## Task details
Which lines of the entries contain the string "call"? Copy each of them.

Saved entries
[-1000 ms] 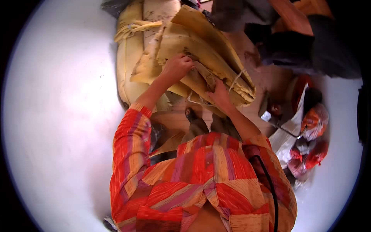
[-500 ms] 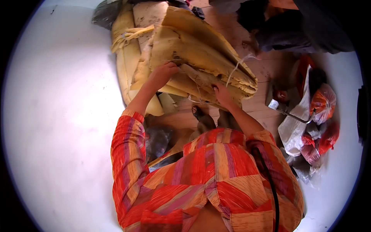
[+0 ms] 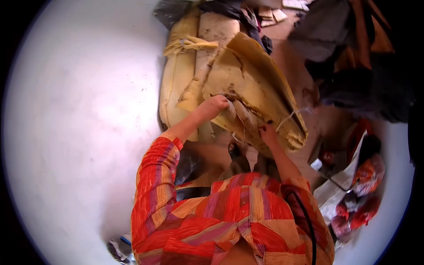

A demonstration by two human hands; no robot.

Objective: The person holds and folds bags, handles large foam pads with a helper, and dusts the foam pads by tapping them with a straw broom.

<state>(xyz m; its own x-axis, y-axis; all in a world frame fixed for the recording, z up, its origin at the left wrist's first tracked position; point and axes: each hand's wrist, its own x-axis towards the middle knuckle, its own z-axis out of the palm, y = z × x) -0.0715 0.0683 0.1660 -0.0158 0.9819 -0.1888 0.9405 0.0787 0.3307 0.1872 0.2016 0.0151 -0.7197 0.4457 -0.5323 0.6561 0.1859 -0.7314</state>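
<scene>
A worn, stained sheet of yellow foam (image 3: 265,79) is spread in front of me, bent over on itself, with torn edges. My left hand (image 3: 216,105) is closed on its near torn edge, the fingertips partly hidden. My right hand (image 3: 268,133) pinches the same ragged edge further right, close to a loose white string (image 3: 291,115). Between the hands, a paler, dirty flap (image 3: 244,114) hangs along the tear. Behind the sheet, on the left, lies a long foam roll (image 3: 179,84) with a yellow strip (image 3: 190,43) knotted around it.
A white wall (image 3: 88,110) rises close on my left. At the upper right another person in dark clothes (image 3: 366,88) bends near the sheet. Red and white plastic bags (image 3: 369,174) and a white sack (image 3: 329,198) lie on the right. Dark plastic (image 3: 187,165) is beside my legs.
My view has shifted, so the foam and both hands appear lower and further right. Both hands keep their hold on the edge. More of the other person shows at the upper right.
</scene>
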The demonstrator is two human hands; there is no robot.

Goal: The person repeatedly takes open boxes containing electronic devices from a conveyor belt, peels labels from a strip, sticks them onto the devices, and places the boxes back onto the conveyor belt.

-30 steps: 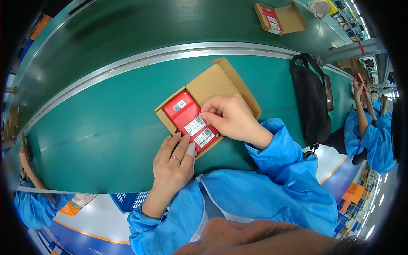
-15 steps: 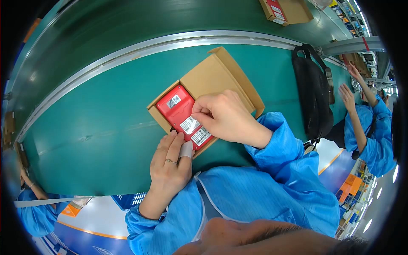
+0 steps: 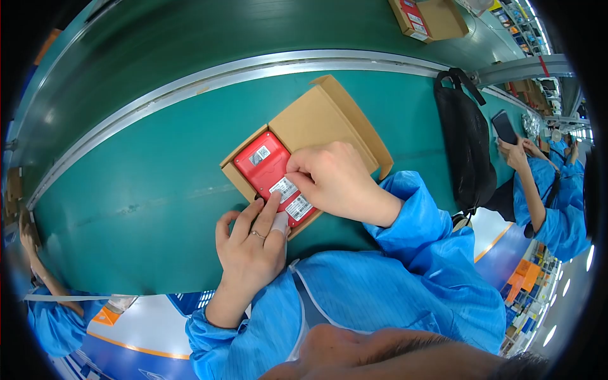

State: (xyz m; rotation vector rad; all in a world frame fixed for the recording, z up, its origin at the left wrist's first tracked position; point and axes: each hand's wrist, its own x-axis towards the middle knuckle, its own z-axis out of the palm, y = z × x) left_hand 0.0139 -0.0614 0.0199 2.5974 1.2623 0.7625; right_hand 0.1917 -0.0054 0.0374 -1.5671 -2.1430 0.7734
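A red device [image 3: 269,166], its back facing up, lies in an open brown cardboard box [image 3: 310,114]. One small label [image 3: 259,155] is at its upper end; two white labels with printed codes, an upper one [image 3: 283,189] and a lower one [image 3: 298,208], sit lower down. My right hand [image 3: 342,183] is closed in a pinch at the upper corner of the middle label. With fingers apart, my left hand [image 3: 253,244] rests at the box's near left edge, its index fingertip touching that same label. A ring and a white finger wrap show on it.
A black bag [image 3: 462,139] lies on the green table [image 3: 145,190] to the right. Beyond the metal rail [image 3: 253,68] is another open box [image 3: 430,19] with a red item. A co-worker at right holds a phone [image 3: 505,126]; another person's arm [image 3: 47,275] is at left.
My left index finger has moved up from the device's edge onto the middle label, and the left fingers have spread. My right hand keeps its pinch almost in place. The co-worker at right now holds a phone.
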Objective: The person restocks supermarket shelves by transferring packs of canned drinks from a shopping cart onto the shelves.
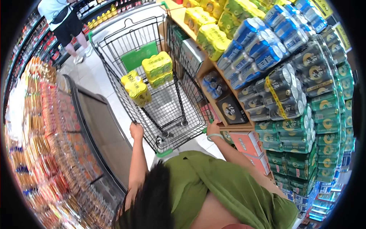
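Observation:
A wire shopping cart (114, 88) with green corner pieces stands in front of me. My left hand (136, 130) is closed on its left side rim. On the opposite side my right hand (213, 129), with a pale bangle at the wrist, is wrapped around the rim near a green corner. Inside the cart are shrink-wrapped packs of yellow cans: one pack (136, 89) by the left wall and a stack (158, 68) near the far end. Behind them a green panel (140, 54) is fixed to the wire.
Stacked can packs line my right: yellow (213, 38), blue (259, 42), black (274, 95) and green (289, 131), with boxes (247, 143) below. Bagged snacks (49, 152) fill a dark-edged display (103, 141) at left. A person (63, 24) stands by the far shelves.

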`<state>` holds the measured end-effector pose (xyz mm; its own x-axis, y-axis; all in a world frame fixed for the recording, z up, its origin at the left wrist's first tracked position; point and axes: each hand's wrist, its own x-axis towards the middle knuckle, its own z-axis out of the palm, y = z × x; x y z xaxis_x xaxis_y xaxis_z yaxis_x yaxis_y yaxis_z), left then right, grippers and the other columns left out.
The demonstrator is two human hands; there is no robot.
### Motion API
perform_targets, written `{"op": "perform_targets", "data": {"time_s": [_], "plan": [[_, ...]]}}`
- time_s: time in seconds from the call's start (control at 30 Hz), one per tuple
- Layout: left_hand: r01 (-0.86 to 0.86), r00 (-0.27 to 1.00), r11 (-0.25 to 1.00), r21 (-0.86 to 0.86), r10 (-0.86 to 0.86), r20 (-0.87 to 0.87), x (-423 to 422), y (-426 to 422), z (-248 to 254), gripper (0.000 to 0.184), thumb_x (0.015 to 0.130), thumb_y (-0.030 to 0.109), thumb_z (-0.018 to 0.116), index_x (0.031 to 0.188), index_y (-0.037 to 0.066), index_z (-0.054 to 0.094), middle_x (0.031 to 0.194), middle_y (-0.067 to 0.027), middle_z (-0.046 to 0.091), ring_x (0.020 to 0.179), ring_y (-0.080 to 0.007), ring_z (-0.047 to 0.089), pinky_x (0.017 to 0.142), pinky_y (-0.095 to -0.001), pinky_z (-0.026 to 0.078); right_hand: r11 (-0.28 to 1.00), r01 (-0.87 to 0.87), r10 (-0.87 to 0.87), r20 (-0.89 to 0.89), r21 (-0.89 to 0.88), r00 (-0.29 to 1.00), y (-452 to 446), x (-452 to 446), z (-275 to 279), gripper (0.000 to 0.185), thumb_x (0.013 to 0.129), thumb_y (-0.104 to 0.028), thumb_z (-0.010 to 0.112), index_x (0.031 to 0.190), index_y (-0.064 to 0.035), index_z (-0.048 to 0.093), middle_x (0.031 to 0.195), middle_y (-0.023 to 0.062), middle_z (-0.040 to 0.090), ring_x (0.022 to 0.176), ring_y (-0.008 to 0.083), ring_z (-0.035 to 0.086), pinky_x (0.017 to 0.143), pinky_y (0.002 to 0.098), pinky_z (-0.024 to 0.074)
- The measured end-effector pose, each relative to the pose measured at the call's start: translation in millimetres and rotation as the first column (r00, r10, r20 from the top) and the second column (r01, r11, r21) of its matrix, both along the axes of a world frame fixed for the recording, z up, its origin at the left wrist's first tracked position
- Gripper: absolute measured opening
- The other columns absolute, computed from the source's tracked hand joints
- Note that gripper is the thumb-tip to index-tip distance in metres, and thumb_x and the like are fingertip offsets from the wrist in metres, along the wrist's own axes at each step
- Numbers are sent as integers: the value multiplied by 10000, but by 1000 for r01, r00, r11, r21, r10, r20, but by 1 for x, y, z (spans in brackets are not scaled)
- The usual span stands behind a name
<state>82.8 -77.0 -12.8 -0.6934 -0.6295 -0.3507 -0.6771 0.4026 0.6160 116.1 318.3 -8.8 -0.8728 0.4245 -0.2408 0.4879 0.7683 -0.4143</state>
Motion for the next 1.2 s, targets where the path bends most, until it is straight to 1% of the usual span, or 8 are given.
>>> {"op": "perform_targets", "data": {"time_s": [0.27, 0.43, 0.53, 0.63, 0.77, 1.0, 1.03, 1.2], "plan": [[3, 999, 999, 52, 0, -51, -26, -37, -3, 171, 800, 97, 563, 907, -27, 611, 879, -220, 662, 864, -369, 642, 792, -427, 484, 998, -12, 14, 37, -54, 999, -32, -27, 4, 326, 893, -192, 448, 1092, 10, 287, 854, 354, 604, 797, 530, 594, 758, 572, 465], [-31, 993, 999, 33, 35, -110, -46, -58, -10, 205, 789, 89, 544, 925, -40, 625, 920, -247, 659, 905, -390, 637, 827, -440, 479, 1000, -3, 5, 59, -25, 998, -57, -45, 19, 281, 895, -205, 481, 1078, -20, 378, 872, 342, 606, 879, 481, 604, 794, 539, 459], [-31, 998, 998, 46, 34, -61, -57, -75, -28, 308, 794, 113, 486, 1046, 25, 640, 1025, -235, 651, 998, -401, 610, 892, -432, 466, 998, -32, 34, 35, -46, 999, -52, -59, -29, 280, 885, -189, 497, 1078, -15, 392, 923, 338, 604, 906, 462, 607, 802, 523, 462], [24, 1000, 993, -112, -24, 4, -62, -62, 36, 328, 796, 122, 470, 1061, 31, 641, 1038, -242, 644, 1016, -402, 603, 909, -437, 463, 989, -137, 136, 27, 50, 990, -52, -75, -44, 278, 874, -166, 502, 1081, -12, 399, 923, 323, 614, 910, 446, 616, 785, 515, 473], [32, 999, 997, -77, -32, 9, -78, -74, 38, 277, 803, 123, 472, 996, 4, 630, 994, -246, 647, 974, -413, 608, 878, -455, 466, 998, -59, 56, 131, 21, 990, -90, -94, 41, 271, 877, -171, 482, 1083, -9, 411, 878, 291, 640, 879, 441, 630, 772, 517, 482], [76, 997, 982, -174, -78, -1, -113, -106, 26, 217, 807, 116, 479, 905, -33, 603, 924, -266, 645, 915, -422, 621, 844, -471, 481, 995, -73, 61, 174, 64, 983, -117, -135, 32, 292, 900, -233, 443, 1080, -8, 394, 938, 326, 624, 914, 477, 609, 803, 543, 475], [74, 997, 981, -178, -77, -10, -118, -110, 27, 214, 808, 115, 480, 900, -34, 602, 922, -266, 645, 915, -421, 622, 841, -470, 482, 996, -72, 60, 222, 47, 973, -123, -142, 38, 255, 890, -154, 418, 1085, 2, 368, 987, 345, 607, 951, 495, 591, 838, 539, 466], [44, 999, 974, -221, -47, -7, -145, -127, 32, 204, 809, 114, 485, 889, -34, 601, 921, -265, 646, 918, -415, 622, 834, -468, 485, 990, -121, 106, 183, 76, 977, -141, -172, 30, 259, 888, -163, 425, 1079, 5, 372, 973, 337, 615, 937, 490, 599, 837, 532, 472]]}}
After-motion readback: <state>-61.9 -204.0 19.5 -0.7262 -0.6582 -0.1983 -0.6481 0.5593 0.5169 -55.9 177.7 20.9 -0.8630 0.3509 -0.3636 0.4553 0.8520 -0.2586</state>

## Task solution
- time_s: time in seconds from the call's start (control at 30 Hz), one per tuple
- The measured end-effector pose, each relative to the pose measured at the call's start: translation in millimetres and rotation as the first column (r00, r10, r20 from the top) and the second column (r01, r11, r21) of its matrix, both along the axes of a world frame fixed for the recording, z up, its origin at the left wrist's first tracked position

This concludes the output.